This is the second part of our four-part series on the EUIPO study on GenAI and copyright. Read parts 1, 3, and 4.

In this second part of our four-part series exploring the EUIPO study on GenAI and copyright, we set out our key takeaways regarding GenAI inputs, including findings on the evolving interpretation of the legal text and data mining (TDM) rights reservation regime and existing opt-out measures.

Key Takeaway 1: The EUIPO suggests that the ‘expressly’ requirement for TDM reservations could be broadly interpreted

Article 4 of the 2019 EU Copyright in the Digital Single Market Directive (CDSM Directive)[1], stipulates that a rightsholder wishing to opt their content out of TDM for commercial purposes must reserve their rights ‘expressly’. The EUIPO study suggests that this ‘expressly’ requirement could, based on the limited existing case law as well as industry and scholarship discourse, be interpreted broadly, which would mean that a valid opt-out need not:

  • reference specific works within a larger corpus;
  • explicitly target TDM as a specific use case (but rather could address broader or other web-scraping use cases);
  • reference any enabling legal provision (such as Article 4 of the CDSM); or
  • target specific potential TDM users.

However, the EUIPO notes that literature supporting a strict interpretation of the ‘expressly’ requirement also exists, which argues that reservations should be use -and content- specific and reference the enabling legislation.

Key Takeaway 2: The EUIPO suggests that the ‘by the rightsholder’ requirement could include licensees and representatives

Pursuant to the Article 4 CDSM exception, a TDM opt-out in respect of any works protected by copyright must be communicated “by their rightsholder”. The study indicates that various legal principles may allow licensees or representatives of the ‘original’ rightsholder to communicate TDM reservations on their behalf, including via:

  • explicit assignments of authority to declare the opt-out;
  • existing delegated management of reproduction rights; and/or
  • implied authority through agency principles and licensee duties.

The EUIPO seems to believe that this approach would reflect the commercial reality of existing copyright management practices where intermediaries frequently act on behalf of rightsholders.
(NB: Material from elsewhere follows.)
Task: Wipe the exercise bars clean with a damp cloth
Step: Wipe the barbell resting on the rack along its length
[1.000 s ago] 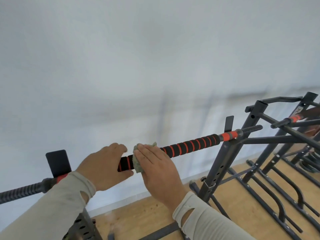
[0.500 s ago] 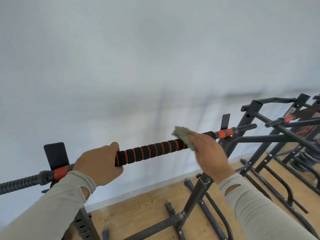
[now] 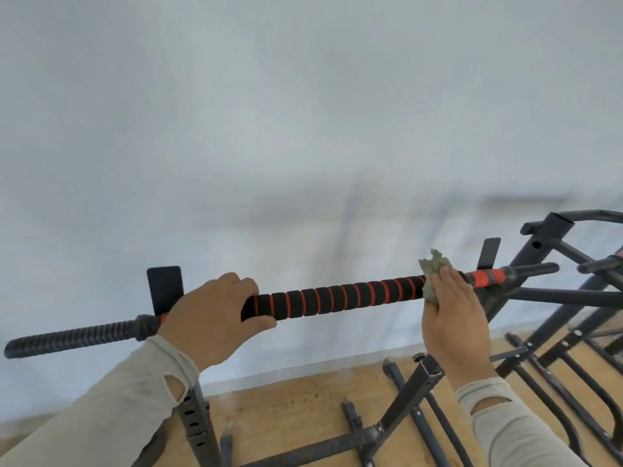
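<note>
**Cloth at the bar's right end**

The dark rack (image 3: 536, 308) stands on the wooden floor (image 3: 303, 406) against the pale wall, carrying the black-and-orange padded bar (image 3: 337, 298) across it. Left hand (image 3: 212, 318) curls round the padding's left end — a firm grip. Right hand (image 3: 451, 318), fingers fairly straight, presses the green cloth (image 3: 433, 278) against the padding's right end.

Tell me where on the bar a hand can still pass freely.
Free: the striped foam between the left hand and the cloth under the right hand, and the threaded end left of the left hand. Crowded: the right end, where rack frames meet the bar.
</note>
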`<state>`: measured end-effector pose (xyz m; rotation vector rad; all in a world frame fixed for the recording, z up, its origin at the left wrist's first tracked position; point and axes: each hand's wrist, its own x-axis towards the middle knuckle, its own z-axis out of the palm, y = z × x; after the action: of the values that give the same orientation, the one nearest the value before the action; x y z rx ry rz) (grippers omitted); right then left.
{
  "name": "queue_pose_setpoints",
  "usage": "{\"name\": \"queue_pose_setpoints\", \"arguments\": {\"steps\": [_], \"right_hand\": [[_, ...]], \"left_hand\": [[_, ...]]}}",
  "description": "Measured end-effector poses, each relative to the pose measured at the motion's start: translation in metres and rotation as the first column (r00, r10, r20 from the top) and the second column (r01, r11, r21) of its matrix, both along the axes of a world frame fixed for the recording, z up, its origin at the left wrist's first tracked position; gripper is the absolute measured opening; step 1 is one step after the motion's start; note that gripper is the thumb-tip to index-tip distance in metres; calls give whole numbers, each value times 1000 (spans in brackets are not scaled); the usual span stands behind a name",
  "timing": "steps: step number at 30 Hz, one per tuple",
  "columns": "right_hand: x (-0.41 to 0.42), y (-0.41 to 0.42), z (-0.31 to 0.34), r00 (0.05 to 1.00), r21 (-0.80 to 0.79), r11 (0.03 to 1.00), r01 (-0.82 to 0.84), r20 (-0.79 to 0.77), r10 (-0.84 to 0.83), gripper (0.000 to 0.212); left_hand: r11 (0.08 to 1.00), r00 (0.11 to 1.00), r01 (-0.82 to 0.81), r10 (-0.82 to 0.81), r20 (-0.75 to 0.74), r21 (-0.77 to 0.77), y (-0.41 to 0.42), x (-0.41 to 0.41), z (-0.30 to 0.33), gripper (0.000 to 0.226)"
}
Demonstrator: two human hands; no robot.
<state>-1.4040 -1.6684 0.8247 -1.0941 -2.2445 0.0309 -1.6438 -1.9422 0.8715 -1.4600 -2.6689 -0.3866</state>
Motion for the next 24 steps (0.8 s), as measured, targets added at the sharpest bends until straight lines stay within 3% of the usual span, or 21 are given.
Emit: {"name": "queue_pose_setpoints", "arguments": {"steps": [4, 7, 11, 14, 18, 24], "right_hand": [[-17, -24, -3, 997, -6, 999, -38, -73, 38, 40], [-57, -79, -10, 963, 54, 971, -231, -127, 236, 37], [-113, -162, -15, 825, 83, 838, -539, -150, 545, 40], [-122, -165, -15, 748, 154, 746, -648, -60, 661, 38], [-99, -119, -7, 737, 267, 691, -672, 142, 661, 38], [-41, -41, 12, 909, 253, 874, -415, 162, 384, 44]], "left_hand": [[1000, 989, 11, -13, 145, 17, -1, -4, -7, 40], [999, 979, 37, -35, 203, -10, 2, -8, -5, 40], [993, 978, 113, -110, 175, -11, -2, -9, -9, 27], [991, 983, 131, -127, 130, -18, -3, -8, -9, 37], [997, 987, 68, -63, 149, -23, -3, -8, -2, 29], [996, 976, 86, -79, 205, -27, -6, -8, 0, 21]]}}
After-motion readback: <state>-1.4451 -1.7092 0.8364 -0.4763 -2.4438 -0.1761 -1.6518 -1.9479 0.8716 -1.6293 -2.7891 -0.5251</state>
For example, collecting societies, publishers and platform operators already manage various rights on behalf of rightsholders, often through licensing and onward-distribution arrangements. The study notes that strictly requiring the original creator/rightsholder personally to implement opt-outs could create inefficiencies in sectors (such as music, film and publishing) where content is typically managed through multi-layered licensing structures. Rightsholders should therefore be able to work through their commercial partners to protect their content. The study suggests that EU Member States’ courts would likely recognise these practical necessities when interpreting the “by the rightsholder” requirement, focusing on the substantive authority relationship rather than requiring direct action by the original rightsholder in all cases.

Key Takeaway 3: The EUIPO suggests that natural language reservations may satisfy the ‘appropriate means’ requirement

Article 4 CDSM states that rightsholders must reserve their rights “in an appropriate manner”, which would include “machine-readable means” for content made publicly available online. The EUIPO study notes that the relationship between “human-readable” and “machine-readable” reservation mechanisms is particularly important in determining what constitutes a valid opt-out for online content. This relationship may be evolving as AI capabilities advance, with the EUIPO seemingly regarding the line between what is “human-readable” versus “machine-readable” as becoming increasingly blurred. The EUIPO’s report therefore seems to expand what qualifies as “machine-readable” beyond traditional technical protocols like robots.txt files or structured metadata.

In this context, the study specifically refers to the German LAION v Kneschke case[2], in which the Hamburg Regional Court suggested in obiter dicta that natural language reservations (such as human-readable website terms and conditions) could potentially meet the requirement for online content to be opted out via “machine-readable” means. The Court reasoned that since modern AI systems are capable of processing and understanding natural language, terms of service prohibiting web scraping should be considered sufficiently “machine-readable” for opt-out purposes, especially in light of the EU AI Act, which requires providers of general-purpose AI models to use “state-of-the-art technologies” to identify such reservations.[3]

This interpretation would mean that rightsholders may not need to implement additional technical solutions if existing terms of service or website notices already clearly express a reservation of rights against TDM activities. However, the EUIPO notes that while natural language reservations may be legally sufficient, they may not always be the most effective method from a practical enforcement perspective. The report indicates that a combination of approaches—including both natural language terms and technical measures—might provide the most comprehensive protection for rightsholders.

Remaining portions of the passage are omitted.